Kusantap dengan lahap sarapan yang telah disediakan karena perutku sudah sangat lapar. Sarapan tersebut sebenarnya sederhana saja, nasi dengan telur ceplok namun rasanya gurih dan sedap. Aku yakin Jaka aslinya memang pintar memasak.

Tak butuh waktu lama untuk menghabiskan sarapan ini, setelah habis kucuci piring dan sendok hingga bersih dan menaruhnya ke rak yang telah tersedia. Kemudian aku menghampiri Jaka dan duduk disampingnya.

“Kapan kita berangkat Jak?” tanyaku.

“10 menit lagi, kamu kan abis sarapan biar makanannya turun dulu” jawabnya dingin seperti biasa. Aku menggangguk.

“Yaudah deh, aku pindah channelnya ya….”

Nah, sekarang kujalankan kembali rencana ini untuk menggoda Jaka, hihi. Aku sengaja berdiri dan berjalan sedikit kearah remote TV yang terletak di depan meja. Kutundukkan punggungku untuk meraihnya, posisi ini sudah cukup mengundang nafsu karena pantatku menungging di depan Jaka dan berkat celana pendek yang ketat ini belahan pantat bulatku pasti terbentuk disana. Hihihi.

Setelah kuambil remote TV aku kembali duduk santai sambil menekan tombol untuk memindah channel. Seolah-olah tak terjadi apa-apa. Kulihat sekilas Jaka yang ternyata raut wajahnya tetap dingin seperti biasa. Ugh, entah mengapa aku menjadi sebal karenanya apakah “godaanku” tadi masih belum cukup?

“Jinan, kenapa kamu pakai pakaian gitu?” Jaka bertanya yang sedikit membuatku terkejut.

“Emmm…. kenapa emang? kamu gak suka?” jawabku sedikit menggoda.

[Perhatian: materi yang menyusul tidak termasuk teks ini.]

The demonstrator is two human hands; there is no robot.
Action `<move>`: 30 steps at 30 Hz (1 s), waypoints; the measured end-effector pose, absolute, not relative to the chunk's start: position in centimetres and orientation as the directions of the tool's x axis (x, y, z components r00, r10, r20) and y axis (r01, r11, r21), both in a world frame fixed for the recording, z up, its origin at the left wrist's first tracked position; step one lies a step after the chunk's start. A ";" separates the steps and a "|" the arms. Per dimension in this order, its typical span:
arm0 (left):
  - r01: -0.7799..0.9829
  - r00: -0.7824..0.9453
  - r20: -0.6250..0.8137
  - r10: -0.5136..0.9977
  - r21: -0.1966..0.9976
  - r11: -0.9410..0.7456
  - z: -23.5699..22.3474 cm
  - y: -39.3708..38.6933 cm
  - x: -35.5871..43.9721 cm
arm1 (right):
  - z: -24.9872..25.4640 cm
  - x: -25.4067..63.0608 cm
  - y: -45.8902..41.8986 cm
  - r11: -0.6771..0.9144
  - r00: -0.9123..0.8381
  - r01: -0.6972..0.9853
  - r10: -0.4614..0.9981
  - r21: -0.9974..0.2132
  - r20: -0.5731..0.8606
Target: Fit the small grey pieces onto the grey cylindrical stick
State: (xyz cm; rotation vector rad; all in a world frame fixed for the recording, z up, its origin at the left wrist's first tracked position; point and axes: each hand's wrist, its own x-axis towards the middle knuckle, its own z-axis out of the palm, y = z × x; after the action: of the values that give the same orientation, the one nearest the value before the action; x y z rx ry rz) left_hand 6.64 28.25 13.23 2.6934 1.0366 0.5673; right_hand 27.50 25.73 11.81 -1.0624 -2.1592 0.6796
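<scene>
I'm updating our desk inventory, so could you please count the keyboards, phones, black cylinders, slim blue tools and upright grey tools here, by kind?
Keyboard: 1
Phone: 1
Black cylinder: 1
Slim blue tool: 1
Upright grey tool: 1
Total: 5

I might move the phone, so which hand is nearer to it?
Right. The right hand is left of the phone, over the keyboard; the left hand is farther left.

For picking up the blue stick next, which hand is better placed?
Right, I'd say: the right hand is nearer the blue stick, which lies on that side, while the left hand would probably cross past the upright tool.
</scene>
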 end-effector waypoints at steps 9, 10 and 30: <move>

“Kita kan mau ke hulu sungai, menurutku gak terlalu pantas pakai pakaian terbuka kayak gitu…..”

Ugh, sepertinya Jaka mulai terpancing oleh rencanaku. Dalam hati aku tertawa.

“Suka-suka aku dong Jaka, lagian aku juga gak bawa celana panjang sih hehe….” balasku dengan santai. Kulihat reaksi wajah Jaka yang sepertinya memaklumi ucapanku dan pada akhirnya menggangguk.

“Baiklah kalau begitu aku gak maksa, untungnya tempat yang kita kunjungi

nanti agak ke pelosok, aku yakin tidak ada seorangpun nanti disana…..”

Entah mengapa aku terkejut sekaligus senang. Kaget karena tempat wisata tersebut bukan tempat yang ramai dan juga senang karena tak menyangka “rencana” yang kubuat nanti akan berjalan semakin lancar.

“Wah beneran Jak? aku jadi gak sabar. Kita berangkat sekarang yuk” dengan refleks aku memegang telapak tangan Jaka dan menariknya pelan.

“Iya iya, sabar dulu kita pastikan semuanya sudah siap ya….” balas Jaka sambil melepas tanganku pelan. Aku tersenyum, tak sabar untuk pergi ke sana.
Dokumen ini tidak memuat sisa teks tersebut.